Lifelike is a (C# WinForms) application in which given some settings a user can artificially select and breed cellular automata; i.e., it performs a genetic algorithm in which the user manually provides the fitness criteria interactively.
I decided I wanted to only allow a reproduction step in which I scramble together state tables in various ways, guessing that using “DNA” more complex than commensurate 2D tables of numbers wouldn’t work well for a genetic process in this case. I characterize CA rules as applying only relative to a given number of states and a given, what I call, “cell structure” and “neighborhood function”. Cell structure just means a lattice type and neighborhood –e.g. square, with four neighbors; square, with eight neighbors; hex, with six, etc. “Neighborhood function” is an arbitrary function that given the states of the n cells in some cell’s neighborhood returns an integer from 0 to r where r is dependent on the neighborhood function and possibly number of states. For example, Conway Life uses the neighborhood function I refer to as “alive cell count”, and for an n-cell neighborhood, r equals n because the greatest number of alive cells that can surround a cell is just the size of the neighborhood. If the user has selected s total states, the state tables will be s by r.
Lifelike works as follows
- The user selects a number of states, cellular structure, and neighborhood function and kicks off the genetic process.

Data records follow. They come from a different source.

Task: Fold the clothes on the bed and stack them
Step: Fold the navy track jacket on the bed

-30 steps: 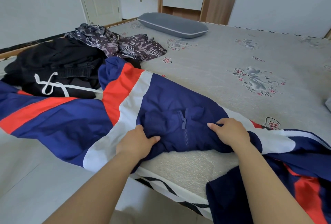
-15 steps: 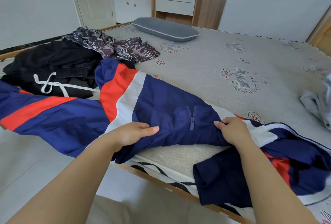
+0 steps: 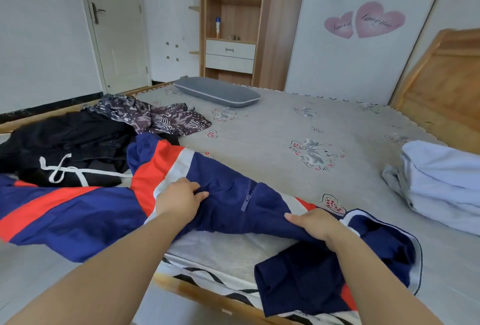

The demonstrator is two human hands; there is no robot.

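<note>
A navy, red and white jacket (image 3: 228, 202) lies crumpled across the near edge of the bed (image 3: 285, 137), its zip pocket facing up and a sleeve trailing off to the left. My left hand (image 3: 179, 198) grips the navy cloth beside the white stripe. My right hand (image 3: 314, 223) grips the jacket's navy edge near the collar. Black clothes with a white drawstring (image 3: 65, 148) are piled at the left. Behind them lies a patterned purple garment (image 3: 155, 116). Pale blue folded cloth (image 3: 441, 184) rests at the right.
A grey pillow (image 3: 218, 94) lies at the bed's far side. A wooden headboard (image 3: 441, 90) stands at the right. Beyond the bed are a wooden shelf unit with drawers (image 3: 231, 25) and a white door (image 3: 117, 25). The bed's wooden frame edge (image 3: 207, 296) is just below my arms.
The view has tilted up and pulled back. Both hands have drawn the jacket's navy panel further onto the bed and to the right. The pale blue cloth at the right has come into view.
</note>
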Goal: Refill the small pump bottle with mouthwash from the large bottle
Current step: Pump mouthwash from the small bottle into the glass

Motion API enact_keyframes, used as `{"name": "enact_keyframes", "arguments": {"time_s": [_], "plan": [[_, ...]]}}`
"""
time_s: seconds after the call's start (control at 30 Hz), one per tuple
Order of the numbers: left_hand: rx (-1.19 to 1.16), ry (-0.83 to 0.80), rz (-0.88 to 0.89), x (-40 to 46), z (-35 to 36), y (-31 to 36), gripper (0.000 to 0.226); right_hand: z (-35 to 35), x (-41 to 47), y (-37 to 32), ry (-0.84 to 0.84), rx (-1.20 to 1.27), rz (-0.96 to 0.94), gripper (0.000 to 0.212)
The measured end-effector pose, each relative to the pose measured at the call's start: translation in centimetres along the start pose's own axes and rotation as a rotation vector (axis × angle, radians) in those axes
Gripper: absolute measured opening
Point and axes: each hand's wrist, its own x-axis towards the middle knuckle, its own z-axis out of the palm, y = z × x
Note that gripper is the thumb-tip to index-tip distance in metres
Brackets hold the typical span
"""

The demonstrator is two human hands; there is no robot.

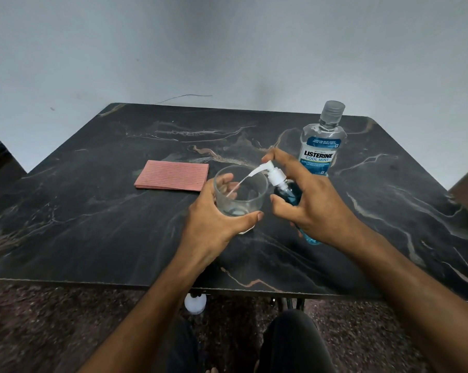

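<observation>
**Pump bottle tilted over a glass**

The right hand (312,203) was wrapped around the small pump bottle (290,193), index finger pressed on the white pump head. The bottle's long axis leaned up and to the left, its nozzle pointing left over a clear round glass (241,193); a thin stream ran from the nozzle into it. Blue liquid showed through the bottle's clear body. The left hand (216,219) gripped the glass, thumb on the near side, fingers on the left wall. Left of it lay a ribbed pink cloth (172,175). Far right stood the large bottle (321,146), upright, clear plastic, capped, labelled "LISTERINE COOL MINT". All sat on the dark marbled bench (93,224).
</observation>
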Motion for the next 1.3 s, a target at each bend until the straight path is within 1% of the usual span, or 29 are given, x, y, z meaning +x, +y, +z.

- Lifelike sets the current generation to nil, where by “generation” we just mean a set of cellular automata that have been tagged with fitness values.
- While the user has not clicked the “go to the next generation” button,
- If the current generation is nil, Lifelike randomly generates a cellular automata, CA, from scratch by making an s by r state table filled with random numbers from 0 to s. (The random states are generated via a discrete distribution controllable by the user). If the generation is not nil, Lifelike selects a reproduction method requiring k parents, selects k parents from the current generation such that this selection is weighted on the fitness of the automata, generates CA using the reproduction method and parents, and then possibly selects a random mutation function and mutates CA, selecting the mutation function via a discrete distribution controllable by the user and applying it with a “temperature” controlled by the user.
- Lifelike presents CA in a window.
- The user either skips CA in which case it no longer plays a role in the algorithm or applies a fitness value to it and adds it to the next generation.
- When the user decides to go to next generation, the selections the user just made become the new parent generation and processing continues.